Required work ::
Output only the stretch of the listing that starts at the line containing "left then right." and ends at the line containing "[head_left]", reproduced exactly with both ends.

Dataset excerpt ::

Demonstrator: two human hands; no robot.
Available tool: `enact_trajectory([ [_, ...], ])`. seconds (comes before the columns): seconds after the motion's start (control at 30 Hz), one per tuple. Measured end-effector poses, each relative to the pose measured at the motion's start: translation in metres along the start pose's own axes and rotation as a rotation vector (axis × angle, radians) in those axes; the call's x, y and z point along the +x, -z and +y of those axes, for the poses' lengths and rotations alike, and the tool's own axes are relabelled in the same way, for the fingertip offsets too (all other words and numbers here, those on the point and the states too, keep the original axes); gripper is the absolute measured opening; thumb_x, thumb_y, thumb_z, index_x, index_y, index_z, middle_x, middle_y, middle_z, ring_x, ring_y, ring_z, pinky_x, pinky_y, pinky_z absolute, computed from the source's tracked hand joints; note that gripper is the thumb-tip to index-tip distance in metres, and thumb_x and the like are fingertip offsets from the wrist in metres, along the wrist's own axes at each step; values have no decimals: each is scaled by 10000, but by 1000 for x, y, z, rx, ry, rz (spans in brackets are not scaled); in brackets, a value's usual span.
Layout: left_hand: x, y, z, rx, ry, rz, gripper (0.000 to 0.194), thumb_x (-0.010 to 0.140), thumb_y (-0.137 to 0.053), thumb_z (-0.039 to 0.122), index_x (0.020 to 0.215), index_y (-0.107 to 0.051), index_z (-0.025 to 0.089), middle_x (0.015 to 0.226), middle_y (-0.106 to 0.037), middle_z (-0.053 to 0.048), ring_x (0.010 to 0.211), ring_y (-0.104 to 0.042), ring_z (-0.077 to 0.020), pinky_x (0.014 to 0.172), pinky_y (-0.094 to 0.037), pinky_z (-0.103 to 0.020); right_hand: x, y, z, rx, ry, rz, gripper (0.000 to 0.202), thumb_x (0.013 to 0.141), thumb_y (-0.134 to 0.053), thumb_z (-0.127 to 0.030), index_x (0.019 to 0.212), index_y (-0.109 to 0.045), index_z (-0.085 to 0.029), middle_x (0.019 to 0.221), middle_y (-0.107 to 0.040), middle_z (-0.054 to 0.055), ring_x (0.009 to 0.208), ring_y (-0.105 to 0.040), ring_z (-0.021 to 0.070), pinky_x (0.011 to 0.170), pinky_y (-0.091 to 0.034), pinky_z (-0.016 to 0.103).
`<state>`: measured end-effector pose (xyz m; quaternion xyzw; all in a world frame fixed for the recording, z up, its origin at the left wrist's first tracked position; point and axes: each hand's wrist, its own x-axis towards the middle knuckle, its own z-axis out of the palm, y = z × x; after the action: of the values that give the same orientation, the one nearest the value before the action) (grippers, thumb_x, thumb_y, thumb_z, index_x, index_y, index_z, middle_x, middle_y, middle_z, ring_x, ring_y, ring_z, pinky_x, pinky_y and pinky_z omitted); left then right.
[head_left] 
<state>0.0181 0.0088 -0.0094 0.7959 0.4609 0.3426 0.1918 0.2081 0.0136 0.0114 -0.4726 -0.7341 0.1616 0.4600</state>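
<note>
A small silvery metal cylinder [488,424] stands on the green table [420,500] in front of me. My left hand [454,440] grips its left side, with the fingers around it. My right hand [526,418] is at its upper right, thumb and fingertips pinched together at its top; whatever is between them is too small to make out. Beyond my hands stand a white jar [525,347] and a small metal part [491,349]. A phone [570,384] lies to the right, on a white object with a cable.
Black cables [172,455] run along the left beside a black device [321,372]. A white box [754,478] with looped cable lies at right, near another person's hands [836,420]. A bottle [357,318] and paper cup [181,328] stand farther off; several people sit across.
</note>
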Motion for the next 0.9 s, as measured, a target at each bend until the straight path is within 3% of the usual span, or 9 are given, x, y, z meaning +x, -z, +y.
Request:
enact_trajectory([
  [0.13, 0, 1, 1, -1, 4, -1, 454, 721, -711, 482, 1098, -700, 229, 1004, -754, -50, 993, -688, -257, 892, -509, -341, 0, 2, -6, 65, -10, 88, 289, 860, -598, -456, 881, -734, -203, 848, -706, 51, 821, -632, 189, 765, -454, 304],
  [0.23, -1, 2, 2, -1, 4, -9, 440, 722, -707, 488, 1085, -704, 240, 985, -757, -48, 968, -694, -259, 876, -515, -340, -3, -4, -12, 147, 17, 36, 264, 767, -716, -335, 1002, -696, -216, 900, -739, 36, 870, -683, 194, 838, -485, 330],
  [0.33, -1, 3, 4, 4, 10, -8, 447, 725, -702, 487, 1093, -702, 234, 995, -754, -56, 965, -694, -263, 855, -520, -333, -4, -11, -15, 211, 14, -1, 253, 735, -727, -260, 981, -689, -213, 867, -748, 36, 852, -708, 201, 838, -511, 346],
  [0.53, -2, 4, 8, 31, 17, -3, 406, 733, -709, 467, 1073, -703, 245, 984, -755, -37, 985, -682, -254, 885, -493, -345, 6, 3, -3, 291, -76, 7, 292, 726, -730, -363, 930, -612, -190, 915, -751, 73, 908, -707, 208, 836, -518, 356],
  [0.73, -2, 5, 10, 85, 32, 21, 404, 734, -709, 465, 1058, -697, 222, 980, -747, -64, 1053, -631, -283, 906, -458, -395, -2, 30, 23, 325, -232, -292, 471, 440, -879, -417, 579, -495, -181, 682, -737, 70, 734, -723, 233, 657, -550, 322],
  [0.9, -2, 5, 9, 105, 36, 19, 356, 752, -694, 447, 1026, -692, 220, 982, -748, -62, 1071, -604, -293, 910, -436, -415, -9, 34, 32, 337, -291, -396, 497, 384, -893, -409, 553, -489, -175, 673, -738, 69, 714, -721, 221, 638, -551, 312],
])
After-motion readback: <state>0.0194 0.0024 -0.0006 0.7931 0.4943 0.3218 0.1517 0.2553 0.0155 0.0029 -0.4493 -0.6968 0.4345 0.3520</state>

Result for this exercise ::
`<state>`: measured end-effector pose (xyz m; quaternion xyzw; all in a world frame fixed for the recording, z up, its origin at the left wrist's first tracked position; point and axes: each hand's wrist, its own x-axis towards the middle knuckle, its own z-axis out of the palm, y = z × x; after the action: of the values that give the same orientation, the one nearest the value before the action) (grippers, thumb_x, thumb_y, thumb_z, index_x, index_y, index_z, middle_x, middle_y, middle_z, ring_x, ring_y, ring_z, pinky_x, pinky_y and pinky_z omitted); left then right.
[head_left] 

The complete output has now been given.